■ TO DO: From the listing below, return every line with the string "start" in it.

[[ DATA SEGMENT, beginning ]]

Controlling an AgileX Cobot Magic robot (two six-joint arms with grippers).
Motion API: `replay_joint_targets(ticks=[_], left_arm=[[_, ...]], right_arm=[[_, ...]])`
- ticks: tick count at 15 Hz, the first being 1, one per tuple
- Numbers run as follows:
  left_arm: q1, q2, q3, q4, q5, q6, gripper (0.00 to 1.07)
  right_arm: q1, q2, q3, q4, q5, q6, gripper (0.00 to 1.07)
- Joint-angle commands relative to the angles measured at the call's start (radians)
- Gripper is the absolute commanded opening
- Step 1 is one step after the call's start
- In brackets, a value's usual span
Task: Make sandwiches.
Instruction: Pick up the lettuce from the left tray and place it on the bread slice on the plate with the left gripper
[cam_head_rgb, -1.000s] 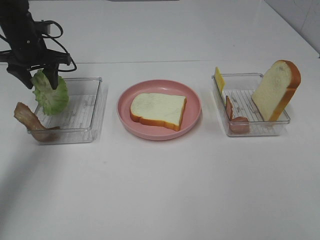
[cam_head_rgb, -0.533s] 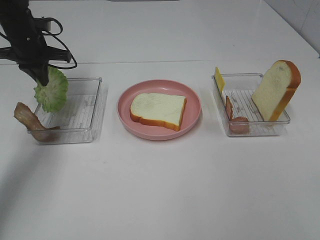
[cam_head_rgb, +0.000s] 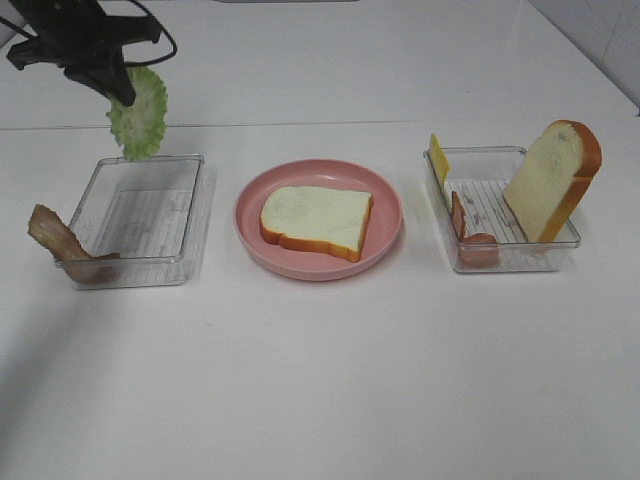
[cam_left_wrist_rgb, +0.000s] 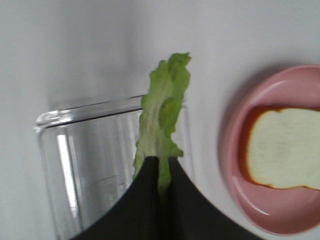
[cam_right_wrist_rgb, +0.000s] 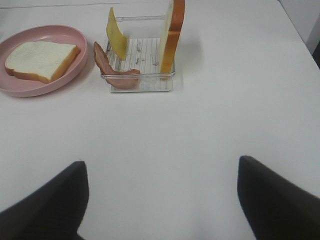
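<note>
— Where is the lettuce?
— My left end effector is clamped on it; it hangs from the tips, over the rim of the left tray. My right end effector stands apart.

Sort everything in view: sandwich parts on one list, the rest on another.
Sandwich parts: lettuce leaf, flat bread slice, upright bread slice, cheese slice, left bacon strip, right bacon strip.
The rest: pink plate, left tray, right tray.
</note>
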Motion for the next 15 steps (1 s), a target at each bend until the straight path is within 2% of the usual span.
replay_joint_targets(ticks=[1,2,3,4,6,9,12,15], left_arm=[[-0.008,-0.018,-0.011,-0.227,-0.013,0.083,0.0],[-0.017,-0.011,-0.011,-0.32,-0.033,0.12,0.0],[-0.056,0.006,-0.011,-0.453,-0.072,0.198,0.0],[-0.081,0.012,-0.011,-0.485,-0.093,0.224,0.0],[-0.12,0.021,-0.011,-0.505,-0.12,0.243,0.0],[-0.185,0.07,-0.011,-0.527,-0.128,0.242,0.0],[-0.218,0.128,-0.011,-0.585,-0.081,0.242,0.0],[-0.242,0.176,-0.011,-0.591,-0.026,0.234,0.0]], right_arm=[[-0.007,-0.007,0.002,0.0,-0.01,0.006,0.78],[-0.007,-0.007,0.002,0.0,-0.01,0.006,0.78],[-0.007,-0.007,0.002,0.0,-0.01,0.006,0.78],[-0.007,-0.007,0.002,0.0,-0.01,0.006,0.78],[-0.007,-0.007,0.002,0.0,-0.01,0.006,0.78],[-0.007,-0.007,0.002,0.003,-0.01,0.006,0.78],[-0.007,-0.007,0.002,0.003,-0.01,0.006,0.78],[-0.007,-0.007,0.002,0.003,-0.01,0.006,0.78]])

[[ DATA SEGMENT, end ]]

■ RESULT:
- Joint-angle commands relative to the angles measured at the call's start (radians)
- Step 1 is one step after the call's start

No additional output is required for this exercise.